Bachler descarta un factor de psicopatología en cuanto a que Rojas es consciente de las consecuencias morales de sus actos y no los niega, por lo que podría tratarse de un caso en el que hay una autoestima muy deteriorada y “una historia de vida donde faltan digamos algunos nutrientes afectivos y él anda buscando reconocimiento”.

Esta situación lo llevaría a inventar una historia “como una persona luchadora que está combatiendo por una causa importante tanto en términos individuales como sociales”, un reconocimiento social que “no es otra cosa que afecto”.

“En Chile llevamos un tiempo que es relativamente largo, de más de dos décadas, donde tenemos que la sensación de que hay ciertas cosas que nos podemos permitir ya que finalmente todos lo hacen, o si lo hacen los que están más arriba, ¿por qué no lo voy a hacer yo también?”, afirma.

Asimismo, explica que se trata de una sociedad acostumbrada a las mentiras y se refiere al histórico caso del portero de la selección chilena Condor Rojas que fingió un corte en su ceja para tratar de clasificar a Chile en el Mundial.

El experto subraya similitudes.

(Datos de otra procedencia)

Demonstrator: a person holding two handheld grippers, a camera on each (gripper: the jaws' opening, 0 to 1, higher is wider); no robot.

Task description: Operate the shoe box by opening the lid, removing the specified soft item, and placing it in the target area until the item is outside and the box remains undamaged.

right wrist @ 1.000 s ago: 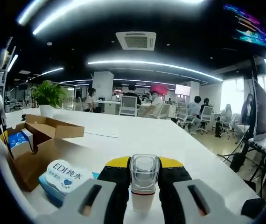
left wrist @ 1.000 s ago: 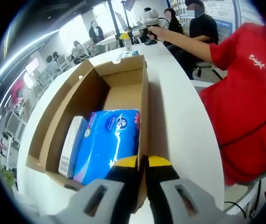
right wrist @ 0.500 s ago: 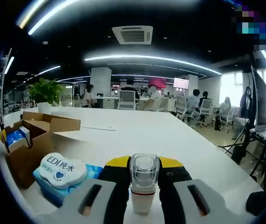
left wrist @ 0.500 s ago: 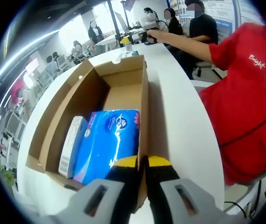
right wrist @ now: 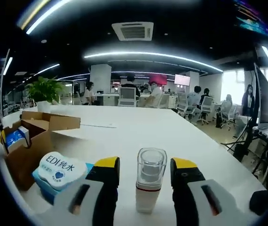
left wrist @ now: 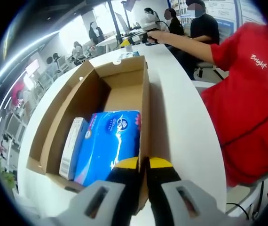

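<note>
left tool: clamped on shoe box wall, seemingly | right tool: apart, straddling spray bottle

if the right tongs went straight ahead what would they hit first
The small clear-capped bottle, standing upright on the white table between the open tongs. Past it the tabletop looks free, though depth is hard to judge.

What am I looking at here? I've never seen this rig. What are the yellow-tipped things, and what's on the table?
A person holds two hand grippers, each carrying a camera that looks along its fingers. The left gripper is shut on the wall of the open shoe box, which holds a blue tissue pack and a small white carton. The right gripper stands open around a small spray bottle upright on the white table, beside a wet-wipes pack.
</note>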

Apunta a que en los dos casos había un componente de buscar una Justicia social. “Chile hace un rato viene dando señales que pueden ser leídas como un cierto permiso de mentir en pos de una causa mayor”, señala, aunque aclara que ambos casos le parecen “totalmente condenables”.

Para el académico de psicología, Rojas habría entrado así en una especie de “tortura personal muy angustiosa de la que es tremendamente difícil salir, porque si la mentira se origina buscando reconocimiento social, finalmente cuando confiesas no solo no vas a tener reconocimiento sino que vas a ser profundamente rechazado, como ha ocurrido”. Es un círculo vicioso del que es muy difícil salir, dice el experto.

Daño irreparable al proceso constituyente

Su condena se extiende. “Es muy grave que lo hagan ellos que se han erigido como los jueces que supuestamente venían a cambiar el estado de las cosas”, explica, sobre la sensación de muchos en las calles.

Para Bachler la explicación estaría en su inexperiencia y ánimo de pedir Justicia que les hace sentir que “pueden hacer prácticamente lo que quieran y saltarse ciertas normas en pos de un fin superior, algo así como el fin justifica los medios y en ese sentido caen en el mismo error que aquellos que están cuestionando”.

Pero el daño a la Convención es profundo. “Como toda la institucionalidad está puesta en tela de juicio en este país, probablemente no tienen conciencia del daño que se está causando, que una institución más se venga desprestigiando no parece tanto, pero creo que tiene una gravedad gigantesca”, concluye.

Mientras la Convención podría discutir en su pleno una votación sobre el reglamento, el caso sigue causando conmoción y Rojas se mantiene al margen de la escena pública.